For British fighters, however, the calculation is different. Those fighters are already used to sleeping at the time when this event will be just starting. Ideally, Durmer said, they’d gradually prepare their bodies for that shift over a series of weeks. This is what the U.S. weightlifting team did ahead of the 2020 Olympic Games in Tokyo. That meant tightly controlling exposure to sunlight and slowly adjusting eating, sleeping, and training schedules.
One fighter who arrived at a similar approach with the help of his own sleep specialist is Edwards, the UFC welterweight champ. Since he already lives and trains in England, he knew he’d need to adjust his training schedule to prepare for an unusual early morning fight time.
Ahead of this fight, Edwards worked with Dr. Ian Dunican, who holds a doctoral degree in sleep and performance. With Dunican’s help, Edwards set a training schedule to gradually prepare his body for a pre-dawn title fight.
“At first, I thought I had to straight away switch to training at 5 a.m. and stuff like that,” Edwards said. “But he basically said, you don’t need to do that. Instead you just kind of gently shift your sleep and your training schedule hour by hour each week, just to slowly get your body to adapt to the training rather than shifting overnight and going fully nocturnal, where you’re missing sunlight, which your body needs.”
For Edwards, this required some cooperation from coaches and training partners. There’s only so much a fighter can do in the gym on his own, so preparing his body to perform early in the morning meant persuading those around him to adjust their schedules accordingly.
But as anyone who’s spent time in fight gyms or around fight people already knows, this is not always an early morning crowd. That’s where Edwards’ personalized approach to training camps came in handy, he noted.
“It’s a small team that I’ve got,” Edwards said. “It’s not really one of these American gyms where there’s like 50 guys there, 50 coaches, everyone doing their own thing and trying to find sparring partners. I’ve got a solid team around me that, if I need to spar at 2 or 3 (o’clock) in the morning, they will show up for me. The camp is built around me.”
This is the exact approach Durmer would recommend for fighters on this card who are already based in England, he said. Simply showing up on fight night and winging it, trusting in the power of adrenaline to wake your body up and get it ready to perform at a peak athletic state, is “a really bad idea.”

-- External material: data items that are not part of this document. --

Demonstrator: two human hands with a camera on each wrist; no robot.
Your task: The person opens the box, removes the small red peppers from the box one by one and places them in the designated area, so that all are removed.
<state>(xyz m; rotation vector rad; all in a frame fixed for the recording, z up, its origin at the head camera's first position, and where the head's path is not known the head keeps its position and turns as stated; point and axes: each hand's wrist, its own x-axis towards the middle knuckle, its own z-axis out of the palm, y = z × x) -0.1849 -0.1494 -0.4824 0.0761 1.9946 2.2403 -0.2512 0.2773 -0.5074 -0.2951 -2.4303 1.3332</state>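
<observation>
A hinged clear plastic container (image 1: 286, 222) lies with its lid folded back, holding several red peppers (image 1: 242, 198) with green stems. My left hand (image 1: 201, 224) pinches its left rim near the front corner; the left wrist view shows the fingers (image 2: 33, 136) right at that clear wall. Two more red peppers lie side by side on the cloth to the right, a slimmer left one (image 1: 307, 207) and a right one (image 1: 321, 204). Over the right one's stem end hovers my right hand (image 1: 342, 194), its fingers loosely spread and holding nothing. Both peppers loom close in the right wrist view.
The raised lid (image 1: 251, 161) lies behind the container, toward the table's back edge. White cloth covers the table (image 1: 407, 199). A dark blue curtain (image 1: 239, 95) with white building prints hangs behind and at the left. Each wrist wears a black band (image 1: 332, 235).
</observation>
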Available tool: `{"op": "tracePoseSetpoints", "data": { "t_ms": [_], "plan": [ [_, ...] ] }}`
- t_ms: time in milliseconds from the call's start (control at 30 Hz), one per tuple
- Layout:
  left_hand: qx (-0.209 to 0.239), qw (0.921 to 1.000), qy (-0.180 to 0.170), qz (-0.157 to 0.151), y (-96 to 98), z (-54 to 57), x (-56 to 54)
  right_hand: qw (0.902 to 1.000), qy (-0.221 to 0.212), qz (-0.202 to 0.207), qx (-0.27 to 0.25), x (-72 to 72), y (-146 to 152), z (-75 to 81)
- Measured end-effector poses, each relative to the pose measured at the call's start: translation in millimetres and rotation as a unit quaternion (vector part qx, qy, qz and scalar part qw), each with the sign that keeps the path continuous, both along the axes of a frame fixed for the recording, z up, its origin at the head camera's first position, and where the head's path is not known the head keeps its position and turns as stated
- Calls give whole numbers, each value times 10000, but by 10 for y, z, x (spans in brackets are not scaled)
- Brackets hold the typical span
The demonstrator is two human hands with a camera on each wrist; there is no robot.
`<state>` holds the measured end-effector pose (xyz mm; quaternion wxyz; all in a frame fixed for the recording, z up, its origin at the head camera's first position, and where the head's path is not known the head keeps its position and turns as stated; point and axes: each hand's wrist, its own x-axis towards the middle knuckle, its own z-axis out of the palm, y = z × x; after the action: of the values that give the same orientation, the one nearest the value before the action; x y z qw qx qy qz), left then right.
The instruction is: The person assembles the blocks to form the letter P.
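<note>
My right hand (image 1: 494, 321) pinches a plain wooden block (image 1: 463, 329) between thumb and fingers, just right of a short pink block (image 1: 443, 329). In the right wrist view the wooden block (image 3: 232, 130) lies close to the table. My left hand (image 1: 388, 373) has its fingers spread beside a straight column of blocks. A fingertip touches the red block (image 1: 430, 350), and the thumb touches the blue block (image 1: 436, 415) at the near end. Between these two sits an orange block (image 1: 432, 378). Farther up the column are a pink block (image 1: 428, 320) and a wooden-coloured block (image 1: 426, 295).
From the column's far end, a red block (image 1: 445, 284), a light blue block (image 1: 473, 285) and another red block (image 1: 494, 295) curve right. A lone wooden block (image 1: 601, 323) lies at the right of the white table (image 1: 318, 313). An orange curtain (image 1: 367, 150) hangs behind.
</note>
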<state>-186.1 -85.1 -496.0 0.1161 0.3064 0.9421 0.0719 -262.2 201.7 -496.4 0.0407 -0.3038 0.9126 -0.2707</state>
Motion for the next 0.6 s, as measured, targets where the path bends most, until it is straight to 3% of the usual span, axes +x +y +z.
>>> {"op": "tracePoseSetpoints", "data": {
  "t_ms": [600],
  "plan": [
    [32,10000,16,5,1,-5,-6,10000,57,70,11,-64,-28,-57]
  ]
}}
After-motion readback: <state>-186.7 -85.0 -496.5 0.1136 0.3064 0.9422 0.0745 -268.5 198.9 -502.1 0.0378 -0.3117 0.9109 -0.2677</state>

Pimblett, undeterred, insisted that he wasn’t about to show up to the gym at 4 a.m.
“I don’t think it’ll make that much of a difference, because we’re getting in the cage and fighting, know what I mean?” Pimblett said.
Still, he acknowledged, the time of the event may constitute an edge for American fighters on the card. “I mean, me, Leon (Edwards), Tom (Aspinall), Molly (McCann), Arnold Allen? We’re all at a disadvantage to all the fighters coming over.”
Well, maybe not Edwards. With a title on the line, a little extra preparation might go a long way on Sunday morning in Manchester.